Descent Into Hell: A Q&A Inside Our Product Manager’s Evil Lair

I stand nervously in the elevator as I watch it descend – elevator muzak versions of Celine Dion echo in my ears on an eternal loop and I realise I am on my way into Hell.

Buried deep beneath the Peepl Fortress, the Product Manager’s Lair is a mysterious networks of caverns filled with mysterious projects, it is a place where deadlines come to life and the souls of damned developers are laid to rest. It is the home of our new Product Manager Hafsa – and I have been sent into this pit of evil to speak with her.

“Hello?” I call out nervously as the elevator door opens and I step into darkness. “How’s it going?”

It has only been four weeks. Four weeks into her role and new product manager Hafsa’s sanity hangs by a thread. The engine that keeps Peepl going, she is not one to be trifled with.
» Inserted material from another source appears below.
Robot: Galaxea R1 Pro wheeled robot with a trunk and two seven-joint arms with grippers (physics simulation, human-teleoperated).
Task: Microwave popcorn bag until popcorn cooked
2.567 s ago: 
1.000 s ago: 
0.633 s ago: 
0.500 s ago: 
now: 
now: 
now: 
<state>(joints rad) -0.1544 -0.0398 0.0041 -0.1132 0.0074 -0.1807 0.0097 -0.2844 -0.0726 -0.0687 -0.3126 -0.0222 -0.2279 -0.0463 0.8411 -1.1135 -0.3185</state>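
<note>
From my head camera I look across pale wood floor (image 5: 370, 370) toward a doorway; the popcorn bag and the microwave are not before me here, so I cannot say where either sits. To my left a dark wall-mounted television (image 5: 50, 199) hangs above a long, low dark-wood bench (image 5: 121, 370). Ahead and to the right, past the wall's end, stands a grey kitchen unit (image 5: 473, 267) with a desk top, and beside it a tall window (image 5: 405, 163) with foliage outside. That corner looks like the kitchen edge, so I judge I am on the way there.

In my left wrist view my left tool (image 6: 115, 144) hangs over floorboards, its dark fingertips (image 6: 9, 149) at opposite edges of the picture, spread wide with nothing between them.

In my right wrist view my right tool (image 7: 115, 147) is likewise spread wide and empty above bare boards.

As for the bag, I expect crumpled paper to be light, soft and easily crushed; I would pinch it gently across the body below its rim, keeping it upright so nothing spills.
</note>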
Street Thug turned Product Manager Hafsa

For a woman of her exceptional experience and talents, joining tech start-up Peepl was supposed to be easy. A former biotechnologist who went on to earn a Masters in Business as well, Hafsa perhaps thought she was overqualified for the position at growing Liverpool-based tech firm Peepl.
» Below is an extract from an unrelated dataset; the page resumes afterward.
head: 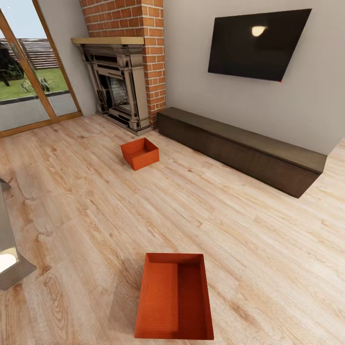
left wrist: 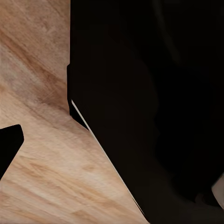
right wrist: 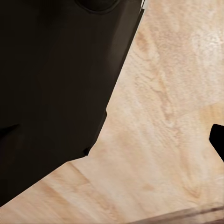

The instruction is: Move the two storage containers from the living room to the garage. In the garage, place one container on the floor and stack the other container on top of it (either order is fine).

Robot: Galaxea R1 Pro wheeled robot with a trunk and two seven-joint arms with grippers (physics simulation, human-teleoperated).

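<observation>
Near container (head: 175, 297) dead ahead on plank floor (head: 249, 230), long axis pointing away; second container (head: 139, 153) far-left by fireplace (head: 120, 86); can't tell either gripper's state

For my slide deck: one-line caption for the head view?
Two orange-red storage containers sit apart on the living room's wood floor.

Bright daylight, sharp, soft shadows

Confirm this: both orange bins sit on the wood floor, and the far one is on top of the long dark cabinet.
Not quite. In the head view the far bin sits on the wood floor before the fireplace, beside the cabinet, not on it. The near bin is on the floor too.
</observation>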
A month in, Hafsa is the only one capable of grappling with the multi-headed hydra that is Peepl’s output.

“There’s just so many innovative projects underway!” She growls from the darkness as I approach. “Peepl is at the forefront of the Web 3.0 boom, how am I supposed to keep track of everything?”

And she’s right. With Peepl quietly exploring various opportunities (some still under wraps) it’s shaping up to be a huge 2022 for the company, and Hafsa is at the centre of it all. As Product Manager, she has to stay on top of all of our projects: shining light in to the dark dwellings of our deeply delicate and damaged developers, flying out to a mysterious and unnamed island to pester our enigmatic CEO as well as putting together colour-coded roadmaps to ensure Peepl achieves world domination by the mid 2020s.

I irritated our Product Manager this week by interrupting her important schedule, ignoring the ‘Keep Out’ signs to bother her with questions for this Q & A. 

“Everything okay?” I turn on a lightswitch and she only hisses slightly.

“Really great!” She grumbles. “We’re working on so many cool things right now!”

Eventually, she glances away from her immense workload and tells me about how she ended up working at Peepl. “I was searching on LinkedIn for tech startups in need of a product manager, and a big thing that attracted me to Peepl was the blind resumes.”

We’ve posted before about the use of blind resumes in our hiring process, where all identifying aspects of an applicant’s CV are redacted to enable us to hire the best candidate. And it works, Hafsa was the best candidate. 

“Did anything surprise you about working here? What were your expectations?” I ask her.

“I was expecting to be given one project to oversee, not four!” She laughs, only a slight involuntary twitching hinting at the pain and suffering within her. “I knew it would be fast paced, but I wasn’t expecting this speed!”

And she’s right. I take a look around the office at the team around me. One coder is typing so fast that smoke is coming from his keyboard. 

“How are you settling in with the team?” I ask. “You finding everyone alright?” 

“Yeah, everyone’s been helpful and open-minded.” She tells me. “Everyone here has a lot of autonomy so there’s less of a hierarchy.”

It’s true. Everyone here is good at what they do, and they’re allowed to get on with it — Some of us manage four projects at once, some of us are developing cutting-edge technology and some of us write mediocre blog posts. It’s a good balance. 

“I know we’re not allowed to say too much about the exciting projects we’re working on at the moment.” I glance nervously at the Peepl-Tron, an excitingly branded laser-eyed ray gun that monitors our every move. “But is there anything you can tell us about what’s coming up next for Peepl?”

“Disrupting! Innovating!” She tells me. “There are lots of opportunities to support local economies coming up this year and we want to be at the forefront of that.”

The Peepl-Tron ray gun begins charging its lasers threateningly. Perhaps we have said too much. But the important thing is that we are still here and working hard to bring you a positive community-oriented future. And I think I can speak for most of us when I say — no matter how many hours it takes her, no matter how many upcoming projects there are for her to manage, no matter how many times Hafsa has to stay late and miss our office end of the week drinks, it’s a sacrifice we’re willing to make. Good luck Hafsa, we’re all counting on you.